### [Brief]
Copy out the complete listing, word for word.

### [Extracted material]
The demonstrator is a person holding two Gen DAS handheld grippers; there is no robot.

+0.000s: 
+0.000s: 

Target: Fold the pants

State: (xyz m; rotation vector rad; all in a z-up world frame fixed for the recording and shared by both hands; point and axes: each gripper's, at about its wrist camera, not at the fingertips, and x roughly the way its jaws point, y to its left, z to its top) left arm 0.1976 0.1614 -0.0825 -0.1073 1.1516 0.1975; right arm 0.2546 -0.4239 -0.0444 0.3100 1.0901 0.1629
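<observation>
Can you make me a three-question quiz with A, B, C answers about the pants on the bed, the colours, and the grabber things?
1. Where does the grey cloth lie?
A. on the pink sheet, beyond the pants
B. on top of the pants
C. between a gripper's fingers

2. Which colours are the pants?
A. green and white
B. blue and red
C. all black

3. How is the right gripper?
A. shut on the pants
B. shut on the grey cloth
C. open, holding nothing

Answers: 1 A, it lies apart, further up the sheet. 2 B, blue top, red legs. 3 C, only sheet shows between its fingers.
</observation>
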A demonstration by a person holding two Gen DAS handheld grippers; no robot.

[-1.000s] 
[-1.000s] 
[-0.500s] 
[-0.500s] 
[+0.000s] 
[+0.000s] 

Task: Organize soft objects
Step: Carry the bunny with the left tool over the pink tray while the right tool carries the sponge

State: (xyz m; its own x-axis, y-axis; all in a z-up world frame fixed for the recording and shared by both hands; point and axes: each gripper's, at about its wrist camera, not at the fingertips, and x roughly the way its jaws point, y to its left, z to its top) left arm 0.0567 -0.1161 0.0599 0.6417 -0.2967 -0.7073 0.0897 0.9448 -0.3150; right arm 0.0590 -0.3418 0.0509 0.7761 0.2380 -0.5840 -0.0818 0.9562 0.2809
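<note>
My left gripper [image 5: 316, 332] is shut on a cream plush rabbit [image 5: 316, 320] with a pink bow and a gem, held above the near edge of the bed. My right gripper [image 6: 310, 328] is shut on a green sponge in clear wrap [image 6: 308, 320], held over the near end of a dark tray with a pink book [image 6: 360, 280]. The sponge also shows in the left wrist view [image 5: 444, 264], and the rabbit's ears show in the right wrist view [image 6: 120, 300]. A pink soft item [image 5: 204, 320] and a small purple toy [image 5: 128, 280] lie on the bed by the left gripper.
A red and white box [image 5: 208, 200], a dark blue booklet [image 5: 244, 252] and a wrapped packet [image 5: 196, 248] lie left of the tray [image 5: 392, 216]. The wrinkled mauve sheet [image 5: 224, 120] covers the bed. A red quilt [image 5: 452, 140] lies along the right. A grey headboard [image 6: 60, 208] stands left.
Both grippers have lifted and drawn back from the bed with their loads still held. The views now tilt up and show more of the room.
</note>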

### [Response to the task]
The demonstrator is a person holding two Gen DAS handheld grippers; there is no robot.

+0.000s: 
+0.000s: 

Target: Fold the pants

State: (xyz m; rotation vector rad; all in a z-up world frame fixed for the recording and shared by both hands; point and axes: each gripper's, at about its wrist camera, not at the fingertips, and x roughly the way its jaws point, y to its left, z to its top) left arm 0.1976 0.1614 -0.0825 -0.1073 1.1516 0.1975; right arm 0.2546 -0.4239 -0.0444 0.3100 1.0901 0.1629
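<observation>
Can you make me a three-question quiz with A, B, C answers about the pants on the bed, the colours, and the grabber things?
1. Where does the grey cloth lie?
A. on the pink sheet, beyond the pants
B. on top of the pants
C. between a gripper's fingers

2. Which colours are the pants?
A. green and white
B. blue and red
C. all black

3. How is the right gripper?
A. shut on the pants
B. shut on the grey cloth
C. open, holding nothing

Answers: 1 A, it lies apart, further up the sheet. 2 B, blue top, red legs. 3 C, only sheet shows between its fingers.
</observation>
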A demonstration by a person holding two Gen DAS handheld grippers; no robot.

[-1.000s] 
[-1.000s] 
[-0.500s] 
[-0.500s] 
[+0.000s] 
[+0.000s] 

Task: Organize soft objects
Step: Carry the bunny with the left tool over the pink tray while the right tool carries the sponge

State: (xyz m; its own x-axis, y-axis; all in a z-up world frame fixed for the recording and shared by both hands; point and axes: each gripper's, at about its wrist camera, not at the fingertips, and x roughly the way its jaws point, y to its left, z to its top) left arm 0.0567 -0.1161 0.0599 0.6417 -0.2967 -0.7073 0.0897 0.9448 -0.3150; right arm 0.0590 -0.3418 0.0509 0.7761 0.2380 -0.5840 -0.0818 0.9562 0.2809
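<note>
My left gripper [image 5: 316, 332] is shut on a cream plush rabbit [image 5: 316, 320] with a pink bow and a gem, held above the near edge of the bed. My right gripper [image 6: 310, 328] is shut on a green sponge in clear wrap [image 6: 308, 320], held over the near end of a dark tray with a pink book [image 6: 360, 280]. The sponge also shows in the left wrist view [image 5: 444, 264], and the rabbit's ears show in the right wrist view [image 6: 120, 300]. A pink soft item [image 5: 204, 320] and a small purple toy [image 5: 128, 280] lie on the bed by the left gripper.
A red and white box [image 5: 208, 200], a dark blue booklet [image 5: 244, 252] and a wrapped packet [image 5: 196, 248] lie left of the tray [image 5: 392, 216]. The wrinkled mauve sheet [image 5: 224, 120] covers the bed. A red quilt [image 5: 452, 140] lies along the right. A grey headboard [image 6: 60, 208] stands left.
Both grippers have lifted and drawn back from the bed with their loads still held. The views now tilt up and show more of the room.
</note>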

The exercise is finished.